The problem: Extract all lines from the data beneath that include the word "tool".

━━━━━━━━━━━━━━━━━━━━━━━━━━━━━━

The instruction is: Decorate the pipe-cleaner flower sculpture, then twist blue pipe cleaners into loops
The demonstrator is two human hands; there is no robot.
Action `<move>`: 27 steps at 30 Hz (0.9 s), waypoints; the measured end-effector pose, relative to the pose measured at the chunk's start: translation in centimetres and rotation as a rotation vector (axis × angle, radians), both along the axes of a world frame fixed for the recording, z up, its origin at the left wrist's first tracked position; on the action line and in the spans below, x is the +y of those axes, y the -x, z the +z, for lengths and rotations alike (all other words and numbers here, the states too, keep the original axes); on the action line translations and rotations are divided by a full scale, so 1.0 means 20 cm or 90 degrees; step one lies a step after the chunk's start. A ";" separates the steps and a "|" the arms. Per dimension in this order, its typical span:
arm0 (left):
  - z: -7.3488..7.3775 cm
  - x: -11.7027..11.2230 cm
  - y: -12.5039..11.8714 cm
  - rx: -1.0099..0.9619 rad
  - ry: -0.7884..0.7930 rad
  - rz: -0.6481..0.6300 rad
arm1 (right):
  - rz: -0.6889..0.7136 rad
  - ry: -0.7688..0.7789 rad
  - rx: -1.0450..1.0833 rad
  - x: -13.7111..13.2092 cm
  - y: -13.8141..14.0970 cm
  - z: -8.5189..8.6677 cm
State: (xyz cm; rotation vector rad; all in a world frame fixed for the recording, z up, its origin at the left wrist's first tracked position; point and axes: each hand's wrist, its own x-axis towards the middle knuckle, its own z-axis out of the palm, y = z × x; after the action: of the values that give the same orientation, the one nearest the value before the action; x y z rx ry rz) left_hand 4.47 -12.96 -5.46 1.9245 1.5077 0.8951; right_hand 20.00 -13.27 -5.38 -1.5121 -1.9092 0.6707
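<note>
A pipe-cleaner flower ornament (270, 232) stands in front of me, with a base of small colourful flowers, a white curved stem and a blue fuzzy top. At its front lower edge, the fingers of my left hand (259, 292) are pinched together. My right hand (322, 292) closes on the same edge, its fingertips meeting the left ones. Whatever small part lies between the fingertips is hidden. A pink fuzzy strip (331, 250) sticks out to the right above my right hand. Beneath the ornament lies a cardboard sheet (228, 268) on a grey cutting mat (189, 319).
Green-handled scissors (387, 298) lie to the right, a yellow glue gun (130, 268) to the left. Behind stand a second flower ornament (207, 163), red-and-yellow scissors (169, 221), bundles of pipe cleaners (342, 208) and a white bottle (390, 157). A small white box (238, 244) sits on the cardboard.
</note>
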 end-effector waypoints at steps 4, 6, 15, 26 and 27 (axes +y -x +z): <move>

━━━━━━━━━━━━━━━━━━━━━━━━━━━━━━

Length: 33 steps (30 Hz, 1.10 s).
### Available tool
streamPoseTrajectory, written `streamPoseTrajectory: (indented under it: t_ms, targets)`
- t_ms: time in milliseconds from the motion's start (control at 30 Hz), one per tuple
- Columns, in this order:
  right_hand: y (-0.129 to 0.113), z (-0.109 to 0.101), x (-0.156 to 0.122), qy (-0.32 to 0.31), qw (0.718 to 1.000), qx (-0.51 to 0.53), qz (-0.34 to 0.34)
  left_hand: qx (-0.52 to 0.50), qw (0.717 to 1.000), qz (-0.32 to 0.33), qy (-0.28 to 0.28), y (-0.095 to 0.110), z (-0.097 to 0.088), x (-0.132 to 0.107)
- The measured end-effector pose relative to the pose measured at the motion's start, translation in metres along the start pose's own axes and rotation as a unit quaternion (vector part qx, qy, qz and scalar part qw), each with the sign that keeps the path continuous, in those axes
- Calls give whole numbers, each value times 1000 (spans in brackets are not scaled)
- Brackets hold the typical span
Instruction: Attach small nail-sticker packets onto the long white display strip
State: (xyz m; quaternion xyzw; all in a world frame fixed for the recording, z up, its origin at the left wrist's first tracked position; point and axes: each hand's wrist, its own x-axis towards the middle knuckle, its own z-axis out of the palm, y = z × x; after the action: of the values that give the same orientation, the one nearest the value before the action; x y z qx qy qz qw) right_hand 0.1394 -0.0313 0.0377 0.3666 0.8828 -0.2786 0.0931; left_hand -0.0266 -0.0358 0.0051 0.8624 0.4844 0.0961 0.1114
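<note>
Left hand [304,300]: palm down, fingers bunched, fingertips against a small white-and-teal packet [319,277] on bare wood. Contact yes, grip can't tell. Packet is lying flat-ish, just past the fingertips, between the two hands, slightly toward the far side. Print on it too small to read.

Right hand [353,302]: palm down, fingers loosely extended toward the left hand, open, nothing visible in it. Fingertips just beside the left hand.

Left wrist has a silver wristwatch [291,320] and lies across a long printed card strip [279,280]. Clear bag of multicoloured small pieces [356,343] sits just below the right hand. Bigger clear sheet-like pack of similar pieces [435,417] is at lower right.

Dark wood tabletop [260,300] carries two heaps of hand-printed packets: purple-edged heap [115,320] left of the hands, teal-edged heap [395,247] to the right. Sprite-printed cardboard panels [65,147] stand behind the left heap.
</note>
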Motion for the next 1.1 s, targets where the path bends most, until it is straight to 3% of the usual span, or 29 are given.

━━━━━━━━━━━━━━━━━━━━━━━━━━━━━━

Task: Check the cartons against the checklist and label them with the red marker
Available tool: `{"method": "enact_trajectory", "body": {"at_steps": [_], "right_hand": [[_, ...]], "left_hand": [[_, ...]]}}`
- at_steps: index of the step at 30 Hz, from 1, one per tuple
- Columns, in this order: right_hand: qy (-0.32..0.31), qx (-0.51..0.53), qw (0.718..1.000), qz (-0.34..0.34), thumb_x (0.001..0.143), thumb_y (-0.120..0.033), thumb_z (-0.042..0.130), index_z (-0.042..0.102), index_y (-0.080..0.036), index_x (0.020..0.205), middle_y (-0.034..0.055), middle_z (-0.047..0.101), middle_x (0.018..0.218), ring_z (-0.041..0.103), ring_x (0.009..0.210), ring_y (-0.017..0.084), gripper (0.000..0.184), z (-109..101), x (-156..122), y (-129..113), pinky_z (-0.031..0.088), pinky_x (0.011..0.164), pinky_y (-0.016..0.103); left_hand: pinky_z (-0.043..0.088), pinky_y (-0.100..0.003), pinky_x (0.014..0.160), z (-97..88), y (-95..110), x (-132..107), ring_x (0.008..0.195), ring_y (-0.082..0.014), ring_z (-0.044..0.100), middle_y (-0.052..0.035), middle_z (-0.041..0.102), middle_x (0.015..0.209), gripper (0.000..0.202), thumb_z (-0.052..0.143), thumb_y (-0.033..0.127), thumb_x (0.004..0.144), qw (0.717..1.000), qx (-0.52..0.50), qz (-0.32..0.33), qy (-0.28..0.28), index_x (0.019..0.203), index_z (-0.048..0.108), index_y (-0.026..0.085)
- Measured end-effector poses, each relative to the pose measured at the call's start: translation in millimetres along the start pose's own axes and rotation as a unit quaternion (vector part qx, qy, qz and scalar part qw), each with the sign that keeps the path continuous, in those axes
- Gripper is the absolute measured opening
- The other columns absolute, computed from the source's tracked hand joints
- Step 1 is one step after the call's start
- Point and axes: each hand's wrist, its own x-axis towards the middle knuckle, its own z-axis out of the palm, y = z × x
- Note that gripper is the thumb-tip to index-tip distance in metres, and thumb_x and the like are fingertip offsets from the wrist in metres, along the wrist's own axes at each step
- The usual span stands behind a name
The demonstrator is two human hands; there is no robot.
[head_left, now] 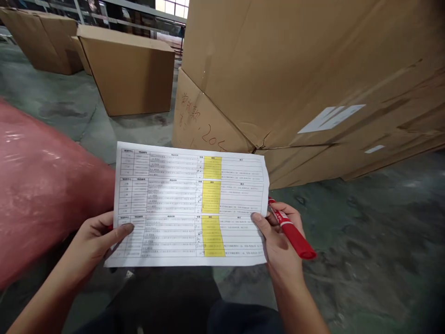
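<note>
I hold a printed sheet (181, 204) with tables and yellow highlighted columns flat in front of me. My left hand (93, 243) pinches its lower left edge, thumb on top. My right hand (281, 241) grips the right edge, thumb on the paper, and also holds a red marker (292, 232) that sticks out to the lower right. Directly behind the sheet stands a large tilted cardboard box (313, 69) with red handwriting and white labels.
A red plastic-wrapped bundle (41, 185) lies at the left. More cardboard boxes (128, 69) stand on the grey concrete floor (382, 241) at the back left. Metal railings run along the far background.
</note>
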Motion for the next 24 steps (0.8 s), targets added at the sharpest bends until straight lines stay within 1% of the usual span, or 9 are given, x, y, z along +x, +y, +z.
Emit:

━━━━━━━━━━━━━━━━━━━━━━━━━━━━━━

Reply:
### Available tool
Available tool: `{"method": "enact_trajectory", "body": {"at_steps": [_], "right_hand": [[_, ...]], "left_hand": [[_, ...]]}}`

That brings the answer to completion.